- **Task statement**: The lines to return are those below that contain the word "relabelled".

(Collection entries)
=== Begin Enclosure ===

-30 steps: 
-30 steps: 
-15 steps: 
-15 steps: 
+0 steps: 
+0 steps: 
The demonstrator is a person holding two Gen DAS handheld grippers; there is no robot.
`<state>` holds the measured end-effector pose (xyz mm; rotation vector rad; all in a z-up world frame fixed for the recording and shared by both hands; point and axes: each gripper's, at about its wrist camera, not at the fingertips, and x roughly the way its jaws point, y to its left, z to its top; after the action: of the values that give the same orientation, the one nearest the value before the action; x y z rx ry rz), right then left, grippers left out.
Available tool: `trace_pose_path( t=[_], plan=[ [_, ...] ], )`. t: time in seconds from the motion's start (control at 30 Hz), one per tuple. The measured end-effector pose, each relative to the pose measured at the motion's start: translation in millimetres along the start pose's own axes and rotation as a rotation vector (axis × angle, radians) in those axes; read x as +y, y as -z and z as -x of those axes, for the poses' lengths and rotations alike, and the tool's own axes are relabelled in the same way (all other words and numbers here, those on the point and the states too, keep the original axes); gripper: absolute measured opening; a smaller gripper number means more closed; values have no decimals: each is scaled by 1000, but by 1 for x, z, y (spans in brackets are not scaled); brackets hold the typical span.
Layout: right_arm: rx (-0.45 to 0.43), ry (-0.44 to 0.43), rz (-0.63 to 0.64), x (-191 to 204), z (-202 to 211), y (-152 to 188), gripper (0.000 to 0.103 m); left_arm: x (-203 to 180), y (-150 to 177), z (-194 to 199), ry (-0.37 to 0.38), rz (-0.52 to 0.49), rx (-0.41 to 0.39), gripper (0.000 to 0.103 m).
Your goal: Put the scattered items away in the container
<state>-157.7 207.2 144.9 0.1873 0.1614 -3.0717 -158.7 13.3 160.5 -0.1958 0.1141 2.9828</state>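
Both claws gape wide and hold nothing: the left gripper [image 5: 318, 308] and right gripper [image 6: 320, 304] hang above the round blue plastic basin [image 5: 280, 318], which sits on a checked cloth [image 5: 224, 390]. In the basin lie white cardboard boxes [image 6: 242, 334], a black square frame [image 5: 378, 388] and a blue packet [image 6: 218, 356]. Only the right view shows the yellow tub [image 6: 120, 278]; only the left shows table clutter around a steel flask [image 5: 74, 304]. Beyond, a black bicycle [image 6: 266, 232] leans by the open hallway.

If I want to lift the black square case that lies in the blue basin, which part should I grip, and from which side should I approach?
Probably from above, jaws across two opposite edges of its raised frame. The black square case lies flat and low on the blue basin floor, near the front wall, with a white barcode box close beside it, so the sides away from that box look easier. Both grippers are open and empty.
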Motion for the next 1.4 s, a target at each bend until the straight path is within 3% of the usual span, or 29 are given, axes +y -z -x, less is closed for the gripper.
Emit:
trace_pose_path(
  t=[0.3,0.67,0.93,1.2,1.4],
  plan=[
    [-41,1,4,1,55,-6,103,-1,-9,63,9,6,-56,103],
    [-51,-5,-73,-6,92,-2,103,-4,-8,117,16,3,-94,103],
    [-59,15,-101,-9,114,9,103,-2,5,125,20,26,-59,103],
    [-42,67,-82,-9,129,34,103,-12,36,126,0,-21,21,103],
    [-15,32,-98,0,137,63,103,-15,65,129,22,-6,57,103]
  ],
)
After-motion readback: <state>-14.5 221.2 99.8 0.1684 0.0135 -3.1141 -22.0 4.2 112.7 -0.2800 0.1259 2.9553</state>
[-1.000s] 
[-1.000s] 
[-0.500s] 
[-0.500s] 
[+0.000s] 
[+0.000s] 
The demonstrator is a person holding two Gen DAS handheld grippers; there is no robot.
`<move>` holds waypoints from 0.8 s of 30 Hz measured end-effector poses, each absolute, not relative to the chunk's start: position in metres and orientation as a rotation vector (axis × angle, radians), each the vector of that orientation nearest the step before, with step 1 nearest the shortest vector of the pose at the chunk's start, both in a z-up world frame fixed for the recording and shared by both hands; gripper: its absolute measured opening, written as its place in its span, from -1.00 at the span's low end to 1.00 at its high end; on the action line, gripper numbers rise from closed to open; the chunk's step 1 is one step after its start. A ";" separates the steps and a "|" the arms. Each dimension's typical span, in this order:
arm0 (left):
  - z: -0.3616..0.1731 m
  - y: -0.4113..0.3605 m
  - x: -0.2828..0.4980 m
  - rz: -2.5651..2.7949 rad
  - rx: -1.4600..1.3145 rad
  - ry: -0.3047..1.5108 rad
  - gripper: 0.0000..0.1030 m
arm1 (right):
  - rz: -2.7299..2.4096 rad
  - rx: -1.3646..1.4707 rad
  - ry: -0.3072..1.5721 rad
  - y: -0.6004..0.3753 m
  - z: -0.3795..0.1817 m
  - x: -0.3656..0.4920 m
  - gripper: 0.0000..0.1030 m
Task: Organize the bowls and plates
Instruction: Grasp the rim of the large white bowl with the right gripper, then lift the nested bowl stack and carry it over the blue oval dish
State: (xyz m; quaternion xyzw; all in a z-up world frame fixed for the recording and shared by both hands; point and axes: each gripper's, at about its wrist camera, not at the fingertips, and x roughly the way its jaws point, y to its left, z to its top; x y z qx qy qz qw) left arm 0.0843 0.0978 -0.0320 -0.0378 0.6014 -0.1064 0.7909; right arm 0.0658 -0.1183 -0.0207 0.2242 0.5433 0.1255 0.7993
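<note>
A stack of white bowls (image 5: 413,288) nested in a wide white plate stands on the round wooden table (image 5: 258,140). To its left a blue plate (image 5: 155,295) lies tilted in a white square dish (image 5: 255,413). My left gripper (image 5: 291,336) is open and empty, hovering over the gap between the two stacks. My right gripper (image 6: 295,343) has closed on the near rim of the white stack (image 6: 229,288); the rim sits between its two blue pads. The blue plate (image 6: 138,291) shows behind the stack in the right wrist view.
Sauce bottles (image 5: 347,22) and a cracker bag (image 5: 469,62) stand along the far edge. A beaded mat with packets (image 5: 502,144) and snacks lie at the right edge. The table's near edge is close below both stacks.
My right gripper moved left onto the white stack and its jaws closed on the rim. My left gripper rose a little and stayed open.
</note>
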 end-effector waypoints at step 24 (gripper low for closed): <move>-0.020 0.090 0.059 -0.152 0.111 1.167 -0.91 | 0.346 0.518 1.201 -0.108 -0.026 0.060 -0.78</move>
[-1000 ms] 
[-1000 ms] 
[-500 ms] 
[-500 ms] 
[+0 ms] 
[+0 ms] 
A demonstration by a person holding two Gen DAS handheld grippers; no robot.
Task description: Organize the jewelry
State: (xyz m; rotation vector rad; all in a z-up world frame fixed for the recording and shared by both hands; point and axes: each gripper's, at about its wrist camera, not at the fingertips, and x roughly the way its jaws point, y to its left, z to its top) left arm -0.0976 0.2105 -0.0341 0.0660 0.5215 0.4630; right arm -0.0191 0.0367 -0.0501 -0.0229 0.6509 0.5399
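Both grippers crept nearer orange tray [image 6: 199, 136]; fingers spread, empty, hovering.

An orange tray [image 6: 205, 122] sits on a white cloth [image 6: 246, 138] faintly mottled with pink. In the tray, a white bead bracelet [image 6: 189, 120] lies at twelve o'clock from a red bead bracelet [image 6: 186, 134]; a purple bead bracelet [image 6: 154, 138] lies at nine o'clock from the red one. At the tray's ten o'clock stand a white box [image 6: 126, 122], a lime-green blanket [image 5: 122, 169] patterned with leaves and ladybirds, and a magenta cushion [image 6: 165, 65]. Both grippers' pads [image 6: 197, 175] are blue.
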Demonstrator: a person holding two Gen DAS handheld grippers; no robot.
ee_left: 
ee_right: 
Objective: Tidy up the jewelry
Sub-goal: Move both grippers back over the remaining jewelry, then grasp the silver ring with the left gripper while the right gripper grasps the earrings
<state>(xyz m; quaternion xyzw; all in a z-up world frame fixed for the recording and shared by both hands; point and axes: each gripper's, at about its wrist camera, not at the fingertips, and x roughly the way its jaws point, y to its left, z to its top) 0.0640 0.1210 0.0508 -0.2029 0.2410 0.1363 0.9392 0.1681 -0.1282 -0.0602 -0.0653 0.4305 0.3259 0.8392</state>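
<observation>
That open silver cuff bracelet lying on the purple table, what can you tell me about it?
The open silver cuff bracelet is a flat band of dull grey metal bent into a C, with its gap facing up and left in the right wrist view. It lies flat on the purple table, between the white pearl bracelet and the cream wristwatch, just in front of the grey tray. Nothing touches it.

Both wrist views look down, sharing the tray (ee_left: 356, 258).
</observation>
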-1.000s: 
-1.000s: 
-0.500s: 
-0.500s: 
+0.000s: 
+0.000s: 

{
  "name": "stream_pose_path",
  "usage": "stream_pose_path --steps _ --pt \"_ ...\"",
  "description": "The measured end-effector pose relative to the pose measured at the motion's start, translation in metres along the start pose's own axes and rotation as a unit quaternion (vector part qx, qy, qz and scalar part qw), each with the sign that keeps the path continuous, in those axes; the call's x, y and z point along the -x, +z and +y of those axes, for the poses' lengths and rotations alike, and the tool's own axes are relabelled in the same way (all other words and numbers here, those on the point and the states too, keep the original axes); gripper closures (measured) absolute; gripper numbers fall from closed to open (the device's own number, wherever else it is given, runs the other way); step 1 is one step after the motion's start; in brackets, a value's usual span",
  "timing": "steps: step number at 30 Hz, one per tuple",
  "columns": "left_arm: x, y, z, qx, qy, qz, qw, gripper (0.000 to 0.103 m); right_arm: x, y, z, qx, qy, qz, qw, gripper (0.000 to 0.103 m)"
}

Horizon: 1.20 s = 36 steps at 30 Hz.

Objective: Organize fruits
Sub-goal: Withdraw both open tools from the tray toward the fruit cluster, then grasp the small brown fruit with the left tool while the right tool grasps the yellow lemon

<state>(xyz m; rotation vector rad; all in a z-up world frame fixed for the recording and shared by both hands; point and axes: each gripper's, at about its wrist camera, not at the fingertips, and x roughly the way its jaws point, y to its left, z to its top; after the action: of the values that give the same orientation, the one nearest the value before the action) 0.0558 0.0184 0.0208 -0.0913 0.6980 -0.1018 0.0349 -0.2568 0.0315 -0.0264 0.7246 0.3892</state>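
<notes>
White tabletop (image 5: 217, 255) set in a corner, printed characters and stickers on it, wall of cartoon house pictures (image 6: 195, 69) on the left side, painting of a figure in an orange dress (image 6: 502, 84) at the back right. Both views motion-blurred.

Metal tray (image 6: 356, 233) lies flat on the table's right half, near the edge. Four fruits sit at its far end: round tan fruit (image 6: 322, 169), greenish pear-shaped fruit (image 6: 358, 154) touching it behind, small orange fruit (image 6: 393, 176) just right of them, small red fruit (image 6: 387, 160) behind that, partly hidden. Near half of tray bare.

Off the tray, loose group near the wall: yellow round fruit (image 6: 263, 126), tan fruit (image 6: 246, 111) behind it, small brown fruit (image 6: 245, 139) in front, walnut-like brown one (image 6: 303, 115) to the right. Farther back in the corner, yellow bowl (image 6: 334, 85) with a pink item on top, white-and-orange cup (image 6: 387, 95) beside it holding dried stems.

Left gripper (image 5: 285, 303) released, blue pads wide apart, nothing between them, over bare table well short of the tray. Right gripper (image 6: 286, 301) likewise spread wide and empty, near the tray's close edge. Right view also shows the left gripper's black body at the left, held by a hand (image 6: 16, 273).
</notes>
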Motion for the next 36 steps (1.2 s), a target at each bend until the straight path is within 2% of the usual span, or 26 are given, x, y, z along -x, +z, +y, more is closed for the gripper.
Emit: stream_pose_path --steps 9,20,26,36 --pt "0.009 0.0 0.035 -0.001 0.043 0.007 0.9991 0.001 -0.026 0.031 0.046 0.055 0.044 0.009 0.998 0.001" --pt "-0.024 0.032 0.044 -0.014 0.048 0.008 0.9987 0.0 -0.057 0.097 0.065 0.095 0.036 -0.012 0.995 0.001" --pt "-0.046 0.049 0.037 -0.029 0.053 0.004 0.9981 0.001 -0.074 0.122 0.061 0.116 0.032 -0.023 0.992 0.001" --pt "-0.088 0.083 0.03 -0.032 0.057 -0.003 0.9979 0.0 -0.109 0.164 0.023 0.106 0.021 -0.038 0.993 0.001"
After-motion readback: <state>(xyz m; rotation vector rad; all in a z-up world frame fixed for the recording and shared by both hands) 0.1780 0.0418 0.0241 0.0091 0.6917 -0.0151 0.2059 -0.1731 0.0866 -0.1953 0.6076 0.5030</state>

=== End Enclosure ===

- **Result of this task**:
Available tool: `trace_pose_path( t=[_], plan=[ [_, ...] ], )`. t: time in seconds from the motion's start (control at 30 Hz), one per tuple. The measured end-effector pose, each relative to the pose measured at the motion's start: translation in millimetres along the start pose's own axes and rotation as a rotation vector (axis × angle, radians) in those axes; read x as +y, y as -z and z as -x of those axes, for the poses' lengths and rotations alike, and the tool's own axes are relabelled in the same way (all other words and numbers here, those on the point and the states too, keep the original axes); gripper: absolute measured opening; a smaller gripper number means more closed; values have no decimals: each is scaled by 1000, but by 1 for x, z, y (spans in brackets are not scaled); brackets hold the typical span.
  "description": "The measured end-effector pose relative to the pose measured at the motion's start, translation in metres along the start pose's own axes and rotation as a unit quaternion (vector part qx, qy, qz and scalar part qw), each with the sign that keeps the path continuous, in those axes; the call's x, y and z point along the -x, +z and +y of those axes, for the poses' lengths and rotations alike, and the tool's own axes are relabelled in the same way (all other words and numbers here, those on the point and the states too, keep the original axes); gripper closures (measured) absolute; gripper numbers fall from closed to open (the device's own number, wherever else it is given, runs the other way); step 1 is one step after the motion's start; in brackets, a value's usual span",

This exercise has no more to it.